Senator Gichuhi had a question for the minister in Senate QT yesterday, sadly it was a dorothy dixer about South Australia and energy, not the one she would probably have liked to ask him, “so are you going to change the cap?” Nor did the minister get to ask her one he probably wants to, along the lines of, “Lucy, what the f?”

SCU big business appointment

Southern Cross U has had a big win, poaching Robin Stonecash to be dean of business and head of the Gold Coast campus. Professor Stonecash moves to SCU from the University of Sydney, where she is director of executive education.

Education and training opportunities in next gen jobs

A CSIRO team has set out future growth fields for university and VET leaders who wonder where next generation international EFTS (plus local students) will come from.
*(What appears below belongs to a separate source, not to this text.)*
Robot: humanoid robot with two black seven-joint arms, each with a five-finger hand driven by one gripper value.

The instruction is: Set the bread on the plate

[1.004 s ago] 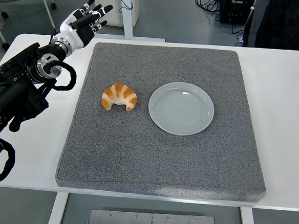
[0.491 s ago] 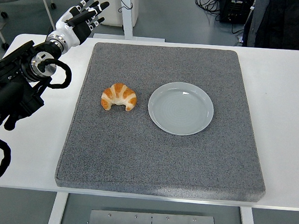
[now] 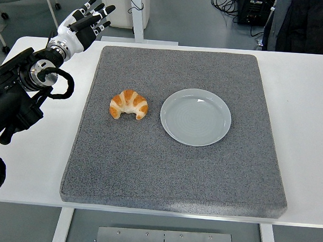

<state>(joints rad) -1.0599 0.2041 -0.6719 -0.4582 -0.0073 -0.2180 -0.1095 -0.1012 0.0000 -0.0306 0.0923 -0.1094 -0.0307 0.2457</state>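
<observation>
Currently your left hand (image 3: 82,23) hovers off the mat's (image 3: 175,166) far-left corner, fingers spread, empty; bread (image 3: 129,104) sits just left of plate (image 3: 195,117).

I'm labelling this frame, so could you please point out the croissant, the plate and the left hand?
croissant (image 3: 129,104): head view, middle of its golden back.
plate (image 3: 195,117): head view, bare centre of the dish.
left hand (image 3: 82,23): head view, middle of the hand.

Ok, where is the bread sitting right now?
In the head view the bread lies on the grey mat, left of centre, just left of the empty plate and not touching it.
</observation>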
Their Sunrise Industries report identifies seven industries which will generate growth. And while the report does not address labour markets, all the sunrise industries will require workers with education and /or training in new skills. The seven are:

AI and autonomous systems: design, construct, implement and operate autonomous systems

Financial and regulatory services tech: digitally enabled products and services

High value nutrition: “healthy, traceable and trustworthy food products”
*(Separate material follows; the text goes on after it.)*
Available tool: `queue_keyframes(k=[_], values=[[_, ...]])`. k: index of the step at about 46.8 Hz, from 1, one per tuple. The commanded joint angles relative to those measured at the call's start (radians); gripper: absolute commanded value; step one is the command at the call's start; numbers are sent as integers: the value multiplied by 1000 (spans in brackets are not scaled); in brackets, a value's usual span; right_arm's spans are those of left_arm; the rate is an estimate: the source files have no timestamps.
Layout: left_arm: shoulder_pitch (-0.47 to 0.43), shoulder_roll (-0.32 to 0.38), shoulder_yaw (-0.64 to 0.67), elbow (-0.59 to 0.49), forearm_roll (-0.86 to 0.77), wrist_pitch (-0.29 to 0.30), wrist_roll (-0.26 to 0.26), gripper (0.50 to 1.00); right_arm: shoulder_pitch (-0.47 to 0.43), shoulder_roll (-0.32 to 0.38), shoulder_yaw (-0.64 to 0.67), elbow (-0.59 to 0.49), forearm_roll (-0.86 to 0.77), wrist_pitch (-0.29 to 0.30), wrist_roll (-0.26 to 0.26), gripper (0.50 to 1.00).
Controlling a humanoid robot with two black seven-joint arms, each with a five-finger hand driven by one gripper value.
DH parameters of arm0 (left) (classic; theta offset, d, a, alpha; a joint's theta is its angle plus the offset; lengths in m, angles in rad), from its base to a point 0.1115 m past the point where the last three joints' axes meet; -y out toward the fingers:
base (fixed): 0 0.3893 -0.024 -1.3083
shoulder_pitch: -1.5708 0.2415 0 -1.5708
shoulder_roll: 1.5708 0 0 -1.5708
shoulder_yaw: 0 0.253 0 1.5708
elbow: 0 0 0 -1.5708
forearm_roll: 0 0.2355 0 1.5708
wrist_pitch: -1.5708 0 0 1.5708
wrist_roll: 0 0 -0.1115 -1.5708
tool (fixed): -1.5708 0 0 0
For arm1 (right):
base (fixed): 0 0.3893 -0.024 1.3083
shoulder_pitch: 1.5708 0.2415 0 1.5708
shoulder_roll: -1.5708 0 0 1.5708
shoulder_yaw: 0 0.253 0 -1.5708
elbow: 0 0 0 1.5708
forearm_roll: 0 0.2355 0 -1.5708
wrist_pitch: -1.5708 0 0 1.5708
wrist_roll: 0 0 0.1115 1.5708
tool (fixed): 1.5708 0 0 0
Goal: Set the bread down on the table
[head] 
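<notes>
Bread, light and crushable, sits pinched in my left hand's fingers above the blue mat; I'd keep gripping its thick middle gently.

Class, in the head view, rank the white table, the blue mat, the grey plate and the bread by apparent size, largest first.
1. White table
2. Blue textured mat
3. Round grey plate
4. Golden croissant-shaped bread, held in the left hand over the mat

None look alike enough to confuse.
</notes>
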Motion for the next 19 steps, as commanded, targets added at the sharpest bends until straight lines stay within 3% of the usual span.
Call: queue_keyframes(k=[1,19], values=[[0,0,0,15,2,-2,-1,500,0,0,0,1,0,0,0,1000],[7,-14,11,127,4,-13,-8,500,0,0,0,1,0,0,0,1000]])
Next gen energy storage and distribution: batteries, clean energy

Cyber-physical systems security: systems with “intertwined” physical and software components to address hacking

Personal health and ageing: for example, wearable devices, mobile telehealth

Digital infrastructure and connectivity: to respond to connectivity need

CSIRO also suggests two ways ASEAN nations can grow new industries,build architecture and remove barriers,” is one. The other is a strategy which education exporting Australia should deplore; “picking a winner’ – choosing an emerging industry that is strategically suited to a given context and investing heavily in its development.”
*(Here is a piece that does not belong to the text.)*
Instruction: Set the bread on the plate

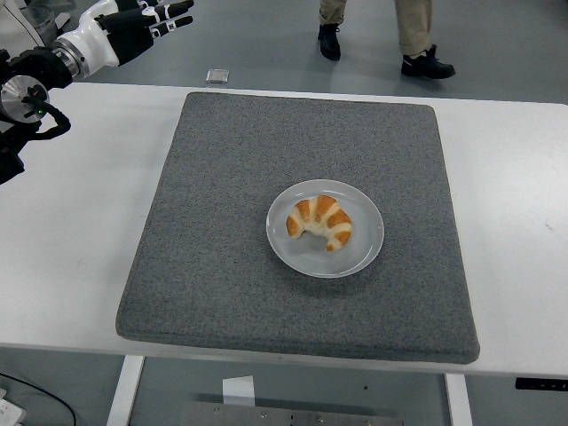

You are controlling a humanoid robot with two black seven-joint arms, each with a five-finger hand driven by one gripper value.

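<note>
Golden-brown with pale bands, the curved croissant-shaped bread lies flat on the round pale grey plate, a little left of the plate's middle, with bare rim showing all around it. The plate sits near the centre of the square dark grey felt mat, which covers most of the white counter; the mat probably serves to keep the plate from sliding.

Judged from this layout, the placing looks done: nothing touches the bread and it rests wholly inside the plate.

The left robot hand, black and white, is far from the plate, up beyond the mat's far-left corner and past the counter's far edge. Its fingers are extended and apart, holding nothing, a posture that fits an arm parked clear of the work. The right robot hand is out of view.

A person's legs and dark shoes show on the floor beyond the counter, far from the plate.
</note>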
University of local loyalties

A learned reader suggests there is a case for merging universities beyond Adelaide (CMM yesterday), notably some with regional campuses, but as attempts to amalgamate country councils show, it is hard to make happen.

Respecting research students’ rights

Representatives from 30 plus universities have convened to share resources on preventing sexual harassment of research students. The Australian Council of Graduate Research will “strengthen the culture of respect and equality which must underpin all research training programmes.

Universities will win by attracting global talent

The feds are piloting a new two-stream visa “to attract highly skilled global talent.” One is for established businesses to hire people whose visa will ensure “skills transfer” to Australian workers. The other is for technology based and STEM start-ups to “sponsor people with specialised technology skills.” A new migration path for international higher degree graduates? There is no mention of the Global Talent Scheme only applying offshore. And both streams require three-year’s work experience for the job they are hired to do. With the existing temporary graduate visa applying for up to four years it could be.

Universities Australia is excited about the chance for its members to pick up people in the high-paid pool, “we’re going to need new types of professionals and expertise to support the changing roles of universities as the nation transitions to a knowledge economy,” UA CEO Belinda Robinson said last night.

“As the economy changes, the role of Australia’s universities will need to change with it. Just a decade ago, expertise in areas such as research commercialisation, entrepreneurship or philanthropy weren’t a large part of university structures — now they’re increasingly vital.”